> **EXERCISE REQUIREMENTS**:
The whole listing below is to be copied exactly, with every picture left out.

──────── AVAILABLE DATA ────────

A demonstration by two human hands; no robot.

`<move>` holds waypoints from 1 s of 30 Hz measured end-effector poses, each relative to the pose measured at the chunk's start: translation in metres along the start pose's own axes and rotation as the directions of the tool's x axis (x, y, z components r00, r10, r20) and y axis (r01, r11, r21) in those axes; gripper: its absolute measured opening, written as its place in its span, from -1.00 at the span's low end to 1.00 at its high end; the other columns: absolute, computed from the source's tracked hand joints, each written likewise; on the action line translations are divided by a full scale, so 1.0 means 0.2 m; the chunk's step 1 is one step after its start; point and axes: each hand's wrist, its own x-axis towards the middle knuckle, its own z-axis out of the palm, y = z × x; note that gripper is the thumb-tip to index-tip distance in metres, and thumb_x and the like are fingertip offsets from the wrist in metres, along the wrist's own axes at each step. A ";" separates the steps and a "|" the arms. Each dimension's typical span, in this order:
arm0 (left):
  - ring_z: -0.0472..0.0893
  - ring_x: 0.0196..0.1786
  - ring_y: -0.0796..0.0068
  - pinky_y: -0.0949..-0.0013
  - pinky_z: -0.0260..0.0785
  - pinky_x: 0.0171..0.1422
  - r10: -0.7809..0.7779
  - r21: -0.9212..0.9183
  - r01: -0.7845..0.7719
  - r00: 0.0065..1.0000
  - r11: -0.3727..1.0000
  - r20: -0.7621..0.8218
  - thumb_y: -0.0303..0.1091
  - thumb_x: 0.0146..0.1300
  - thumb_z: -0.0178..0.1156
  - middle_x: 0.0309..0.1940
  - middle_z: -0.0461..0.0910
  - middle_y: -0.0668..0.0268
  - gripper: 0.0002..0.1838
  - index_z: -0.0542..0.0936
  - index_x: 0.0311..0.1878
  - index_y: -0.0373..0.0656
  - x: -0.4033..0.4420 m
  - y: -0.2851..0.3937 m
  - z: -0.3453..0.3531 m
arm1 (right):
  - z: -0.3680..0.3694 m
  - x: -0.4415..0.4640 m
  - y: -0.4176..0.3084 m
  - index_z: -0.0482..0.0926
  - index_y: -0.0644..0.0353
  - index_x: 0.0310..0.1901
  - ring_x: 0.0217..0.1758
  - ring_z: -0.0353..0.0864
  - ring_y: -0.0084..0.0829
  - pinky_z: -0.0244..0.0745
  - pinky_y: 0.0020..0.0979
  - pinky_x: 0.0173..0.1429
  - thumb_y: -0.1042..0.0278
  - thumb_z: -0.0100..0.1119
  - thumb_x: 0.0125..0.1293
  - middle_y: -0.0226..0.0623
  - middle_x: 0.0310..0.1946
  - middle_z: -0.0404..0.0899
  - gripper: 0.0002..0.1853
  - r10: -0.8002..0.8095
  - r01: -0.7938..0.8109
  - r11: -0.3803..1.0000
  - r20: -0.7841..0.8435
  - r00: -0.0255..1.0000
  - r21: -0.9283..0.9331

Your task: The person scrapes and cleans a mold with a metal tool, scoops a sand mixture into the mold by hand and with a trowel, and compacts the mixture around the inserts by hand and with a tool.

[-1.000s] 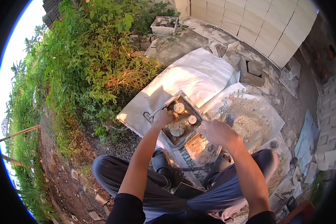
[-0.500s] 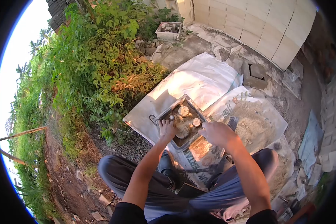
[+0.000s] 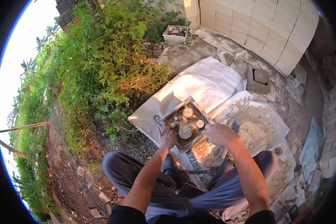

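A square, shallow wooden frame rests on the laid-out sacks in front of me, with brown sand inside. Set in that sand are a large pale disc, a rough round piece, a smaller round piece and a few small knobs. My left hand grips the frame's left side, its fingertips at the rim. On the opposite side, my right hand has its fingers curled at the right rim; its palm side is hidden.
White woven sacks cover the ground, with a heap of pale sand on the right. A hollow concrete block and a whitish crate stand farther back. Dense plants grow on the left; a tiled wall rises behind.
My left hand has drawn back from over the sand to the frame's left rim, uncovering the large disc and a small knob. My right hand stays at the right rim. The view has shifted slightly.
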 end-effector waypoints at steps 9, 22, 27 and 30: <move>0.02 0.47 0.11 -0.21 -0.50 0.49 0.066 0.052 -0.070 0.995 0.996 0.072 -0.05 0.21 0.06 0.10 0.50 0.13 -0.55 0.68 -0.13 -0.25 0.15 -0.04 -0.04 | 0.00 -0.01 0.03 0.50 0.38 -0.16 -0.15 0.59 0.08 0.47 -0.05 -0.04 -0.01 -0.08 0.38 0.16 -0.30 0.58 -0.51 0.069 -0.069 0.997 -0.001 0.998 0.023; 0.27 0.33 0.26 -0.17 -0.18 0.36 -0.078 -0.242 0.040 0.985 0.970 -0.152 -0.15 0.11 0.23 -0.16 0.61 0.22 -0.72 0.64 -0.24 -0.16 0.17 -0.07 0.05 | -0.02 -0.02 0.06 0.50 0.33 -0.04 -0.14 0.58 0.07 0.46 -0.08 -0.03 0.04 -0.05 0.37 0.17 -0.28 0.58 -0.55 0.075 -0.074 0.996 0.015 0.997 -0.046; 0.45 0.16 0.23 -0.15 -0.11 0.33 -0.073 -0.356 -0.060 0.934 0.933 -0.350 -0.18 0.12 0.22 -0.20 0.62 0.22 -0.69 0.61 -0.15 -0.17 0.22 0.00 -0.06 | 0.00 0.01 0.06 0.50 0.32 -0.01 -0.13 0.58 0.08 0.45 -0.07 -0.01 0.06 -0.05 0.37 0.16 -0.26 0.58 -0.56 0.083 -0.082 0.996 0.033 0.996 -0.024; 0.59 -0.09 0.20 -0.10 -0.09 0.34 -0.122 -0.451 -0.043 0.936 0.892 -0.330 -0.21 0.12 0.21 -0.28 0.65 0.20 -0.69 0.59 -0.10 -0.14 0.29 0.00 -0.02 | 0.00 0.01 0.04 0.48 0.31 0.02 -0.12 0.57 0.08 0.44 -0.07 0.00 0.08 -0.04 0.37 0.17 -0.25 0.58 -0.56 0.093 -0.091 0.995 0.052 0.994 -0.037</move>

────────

> **SOLUTION TO THE PROBLEM**:
A demonstration by two human hands; no robot.

`<move>` holds waypoints from 1 s of 30 Hz measured end-effector poses, each relative to the pose measured at the chunk's start: translation in metres along the start pose's own axes and rotation as the directions of the tool's x axis (x, y, z components r00, r10, r20) and y axis (r01, r11, r21) in those axes; gripper: its absolute measured opening, written as its place in its span, from -1.00 at the span's low end to 1.00 at its high end; the other columns: absolute, computed from the source's tracked hand joints, each written likewise; on the action line translations are divided by a full scale, so 1.0 means 0.2 m; the chunk's step 1 is one step after its start; point and axes: each hand's wrist, its own x-axis towards the middle knuckle, its own z-axis out of the palm, y = z × x; note that gripper is the thumb-tip to index-tip distance in metres, and thumb_x and the like are fingertip offsets from the wrist in metres, along the wrist's own axes at each step. A ";" separates the steps and a "|" the arms. Each dimension's typical span, in this order:
arm0 (left):
  - ring_z: -0.0472..0.0893
  - ring_x: 0.0196..0.1786
  - ring_y: -0.0796..0.0068
  - pinky_y: -0.0949..-0.0013
  - pinky_z: -0.0260..0.0785
  - pinky_x: 0.0171..0.1422
  - r10: -0.7809..0.7779
  - r21: -0.9212..0.9183
  - r01: -0.7845..0.7719
  - r00: 0.0065..1.0000
  - r11: -0.3727..1.0000
  - r20: -0.7621..0.8218
  - thumb_y: -0.0303..0.1091
  - thumb_x: 0.0146..0.1300
  - thumb_z: -0.0178..0.1156
  - middle_x: 0.0309..0.1940
  - middle_z: -0.0461..0.0910
  - middle_y: -0.0668..0.0268
  - gripper: 0.0002..0.1838
  - index_z: -0.0542..0.0936
  - index_x: 0.0311..0.1878
  - index_y: -0.0373..0.0656
  - x: -0.4033..0.4420 m
  - y: -0.2851..0.3937 m
  - z: -0.3453..0.3531 m
arm1 (right):
  - z: -0.3680..0.3694 m
  - x: -0.4415..0.4640 m
  - y: -0.4176..0.3084 m
  - index_z: -0.0482..0.0926
  - index_y: -0.0644..0.0353
  - index_x: 0.0310..0.1901
  - ring_x: 0.0217..0.1758
  - ring_z: -0.0353..0.0864
  - ring_y: -0.0084..0.0829
  - pinky_z: -0.0244..0.0745
  - pinky_y: 0.0020..0.0979
  - pinky_x: 0.0173..0.1429
  - thumb_y: -0.1042..0.0278
  - thumb_z: -0.0100..0.1119
  - thumb_x: 0.0125..0.1293
  - middle_y: -0.0226..0.0623
  - middle_x: 0.0310..0.1946
  - middle_z: -0.0404..0.0899
  - gripper: 0.0002..0.1853
  - r10: -0.8002..0.8095
  - r01: -0.7938..0.8109
  - r11: -0.3803..1.0000
  - r20: -0.7841..0.8435
  - r00: -0.0255..1.0000
  - r21: -0.9283..0.9331

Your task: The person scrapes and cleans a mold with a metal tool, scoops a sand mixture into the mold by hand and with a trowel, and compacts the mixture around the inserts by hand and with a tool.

[-1.000s] 
[-0.500s] 
[+0.000s] 

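A square, shallow wooden frame rests on the laid-out sacks in front of me, with brown sand inside. Set in that sand are a large pale disc, a rough round piece, a smaller round piece and a few small knobs. My left hand grips the frame's left side, its fingertips at the rim. On the opposite side, my right hand has its fingers curled at the right rim; its palm side is hidden.
White woven sacks cover the ground, with a heap of pale sand on the right. A hollow concrete block and a whitish crate stand farther back. Dense plants grow on the left; a tiled wall rises behind.
My left hand has drawn back from over the sand to the frame's left rim, uncovering the large disc and a small knob. My right hand stays at the right rim. The view has shifted slightly.
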 end-effector waypoints at steps 9, 22, 27 and 30: <move>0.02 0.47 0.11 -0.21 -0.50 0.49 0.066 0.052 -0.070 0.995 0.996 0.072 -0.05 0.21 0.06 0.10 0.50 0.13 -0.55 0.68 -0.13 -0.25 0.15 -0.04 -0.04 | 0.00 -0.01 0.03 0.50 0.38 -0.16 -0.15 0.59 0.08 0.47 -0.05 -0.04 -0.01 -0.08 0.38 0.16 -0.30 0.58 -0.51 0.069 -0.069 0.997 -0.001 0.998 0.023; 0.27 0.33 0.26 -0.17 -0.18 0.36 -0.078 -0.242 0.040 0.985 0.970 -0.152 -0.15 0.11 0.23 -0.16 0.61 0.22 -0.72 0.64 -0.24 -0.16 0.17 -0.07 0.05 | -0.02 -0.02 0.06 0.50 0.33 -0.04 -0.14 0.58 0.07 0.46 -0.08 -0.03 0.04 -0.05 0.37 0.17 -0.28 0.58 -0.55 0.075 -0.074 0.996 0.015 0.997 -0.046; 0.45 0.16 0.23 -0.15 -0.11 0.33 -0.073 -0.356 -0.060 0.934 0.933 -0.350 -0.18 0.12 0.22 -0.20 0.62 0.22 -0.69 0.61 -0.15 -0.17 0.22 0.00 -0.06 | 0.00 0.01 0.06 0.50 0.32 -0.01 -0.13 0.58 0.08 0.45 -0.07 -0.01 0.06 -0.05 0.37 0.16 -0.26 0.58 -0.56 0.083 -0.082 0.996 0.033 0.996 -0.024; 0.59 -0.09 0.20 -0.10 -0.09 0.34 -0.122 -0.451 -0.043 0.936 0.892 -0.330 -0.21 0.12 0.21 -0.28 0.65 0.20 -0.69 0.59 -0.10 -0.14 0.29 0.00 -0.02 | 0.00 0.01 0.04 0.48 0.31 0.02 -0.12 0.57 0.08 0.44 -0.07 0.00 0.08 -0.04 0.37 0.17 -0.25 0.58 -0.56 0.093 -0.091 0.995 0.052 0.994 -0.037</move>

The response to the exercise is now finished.